In this embodiment, the left and right liner portions 104, 106 respectively include an overhang 124, 126 adapted to extend inwardly (e.g., toward one another) within the cavity 16. The overhangs 124, 126 can be configured to contact and engage the rabbeted edges 120 on respective sides to define rabbet joints 128 along the length of the central liner portion 110. In some embodiments, the formed rabbet joints 128 can extend along the entire length of the central liner portion 110 (e.g., from the rear end 110a to the front end 110b) and are generally symmetrical on either side of the central liner portion 110. It should be understood that the rabbeted edges 120 of the central liner portion 110 and the overhangs 124, 126 of the left and right liner portions can be part of the complementarily-shaped features previously described, along with the projections 115 and recesses 125, for example. In some embodiments, the rabbeted edges 120, the overhangs 124, 126 and the lateral engagement surfaces 114, 116 can cooperate to define a stepped joint (e.g., in the shape of a staircase) between the central liner portion 110 and each of the left and right liner portions 104, 106.

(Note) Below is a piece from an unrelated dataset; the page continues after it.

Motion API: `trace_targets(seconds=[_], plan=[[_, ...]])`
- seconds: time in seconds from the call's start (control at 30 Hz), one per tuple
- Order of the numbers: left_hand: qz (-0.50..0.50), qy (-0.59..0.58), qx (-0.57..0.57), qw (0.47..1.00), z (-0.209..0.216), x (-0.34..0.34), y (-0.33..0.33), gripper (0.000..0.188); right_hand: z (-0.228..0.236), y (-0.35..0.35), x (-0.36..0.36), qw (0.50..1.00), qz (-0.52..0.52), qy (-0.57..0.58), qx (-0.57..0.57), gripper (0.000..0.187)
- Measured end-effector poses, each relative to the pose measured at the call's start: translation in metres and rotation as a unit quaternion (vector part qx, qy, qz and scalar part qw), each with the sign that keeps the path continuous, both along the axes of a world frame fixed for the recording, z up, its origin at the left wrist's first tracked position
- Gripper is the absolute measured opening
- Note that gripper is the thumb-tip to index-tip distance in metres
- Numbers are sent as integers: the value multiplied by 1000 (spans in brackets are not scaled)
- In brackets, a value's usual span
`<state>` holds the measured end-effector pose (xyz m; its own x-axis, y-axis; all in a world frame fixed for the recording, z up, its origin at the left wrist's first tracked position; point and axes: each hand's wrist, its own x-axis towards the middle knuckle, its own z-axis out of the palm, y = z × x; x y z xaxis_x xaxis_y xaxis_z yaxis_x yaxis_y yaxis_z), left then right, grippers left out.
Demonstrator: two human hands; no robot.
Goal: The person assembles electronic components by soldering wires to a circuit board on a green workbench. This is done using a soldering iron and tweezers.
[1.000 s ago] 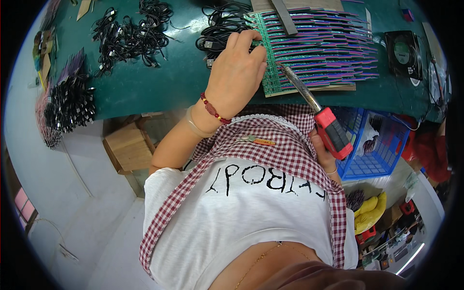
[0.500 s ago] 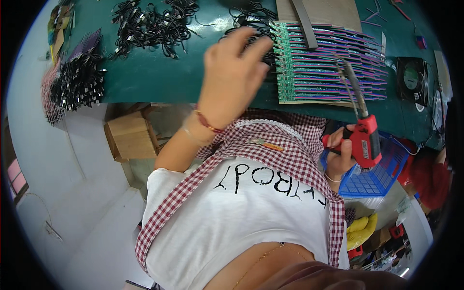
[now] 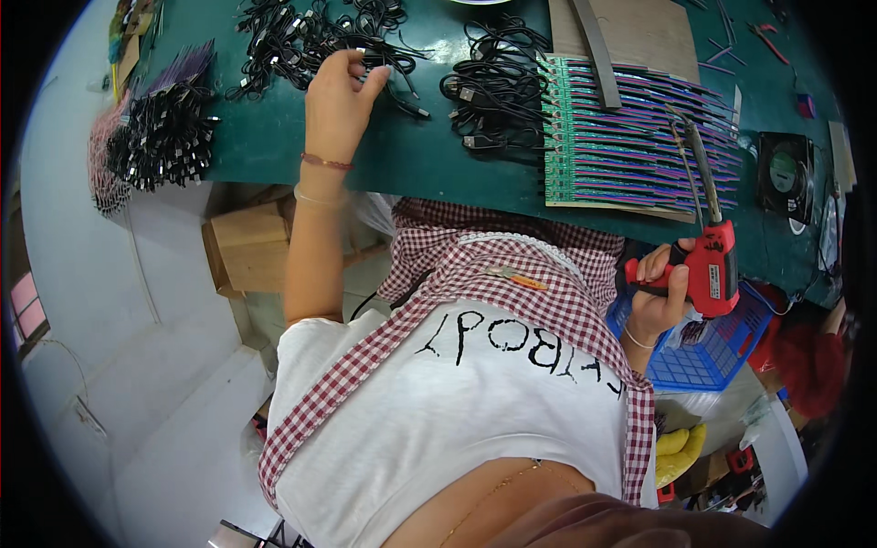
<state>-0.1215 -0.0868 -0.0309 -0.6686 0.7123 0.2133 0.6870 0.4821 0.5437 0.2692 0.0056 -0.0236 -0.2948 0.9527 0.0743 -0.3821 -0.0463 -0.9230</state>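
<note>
My left hand (image 3: 340, 102) is over the near edge of a loose pile of black USB cables (image 3: 285, 46) at the far left of the table. Its thumb stands apart from the bent fingers, and the fingertips touch or hover just above the cables. My right hand (image 3: 660, 288) grips a red soldering gun (image 3: 711, 269) by its handle. The gun's metal tip points away from me, over a row of green circuit boards (image 3: 561, 137) with purple and blue wires. Several black cables (image 3: 498, 87) lie against the left side of these boards.
A grey metal bar (image 3: 596, 55) lies across the board row. To the right stands a small black fan (image 3: 784, 178). Bundled black cables (image 3: 164, 137) hang over the table's left end. A blue plastic basket (image 3: 699, 361) is below the table edge at right.
My left hand has moved left, from beside the circuit boards to the loose cable pile. My right hand still holds the soldering gun, in nearly the same place.
</note>
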Motion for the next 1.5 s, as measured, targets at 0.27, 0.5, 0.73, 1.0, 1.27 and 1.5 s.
trace_targets(seconds=[0.27,0.5,0.73,1.0,1.27,1.5], plan=[[-66,1,-1,998,-9,2,9,20,7,3,-4,999,31,3,-10,30],[-195,-264,-1,945,41,60,13,21,12,3,-11,998,27,33,-40,31],[-257,-510,5,821,68,125,22,29,38,-5,-53,996,56,-25,-68,36],[-256,-629,-51,732,63,168,23,41,44,-16,-76,969,128,-205,47,33],[-251,-673,-16,695,57,173,24,20,39,-13,-69,985,125,-111,33,33],[-310,-496,-4,811,59,168,20,11,42,8,-55,958,170,-232,9,21]])
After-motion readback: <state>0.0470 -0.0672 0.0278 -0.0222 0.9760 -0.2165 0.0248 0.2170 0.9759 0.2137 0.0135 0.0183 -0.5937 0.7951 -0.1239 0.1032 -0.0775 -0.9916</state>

Still referring to FIGS. 3, 4 and 9, the surfaces 121, 123 of the rabbeted edge 120 can be angled relative to each other in a manner such that the central liner portion 110 is configured to bias the lateral liner portions 104, 106 toward the helmet shell (e.g., away from the central liner portion 110). In this embodiment, the angled surfaces of the rabbeted edge 120 can define a wedge 130 configured to bias the left liner portion 104 and the right liner portion 106 towards the left and right inner surface portions, respectively. As such, it is noted that the engagement of the central liner portion 110 between the lateral liner portions 104, 106 forms the liner assembly 100 and simultaneously assists in securing the liner assembly 100 within the cavity 16. In this embodiment, the outwardly oriented biasing force generated by the wedge 130 of the central liner portion 110 is sufficient to maintain the lateral liner portions 104, 106 in engagement with respective sides of the helmet shell without disengaging the projections 115 from the recesses 125 (i.e., without disengaging the lateral engagement surfaces 114, 116). In some embodiments, the central engagement surface 112 is angled and adapted to generate an outwardly biasing force, similar to the one generated by the surface(s) of the rabbeted edges 120.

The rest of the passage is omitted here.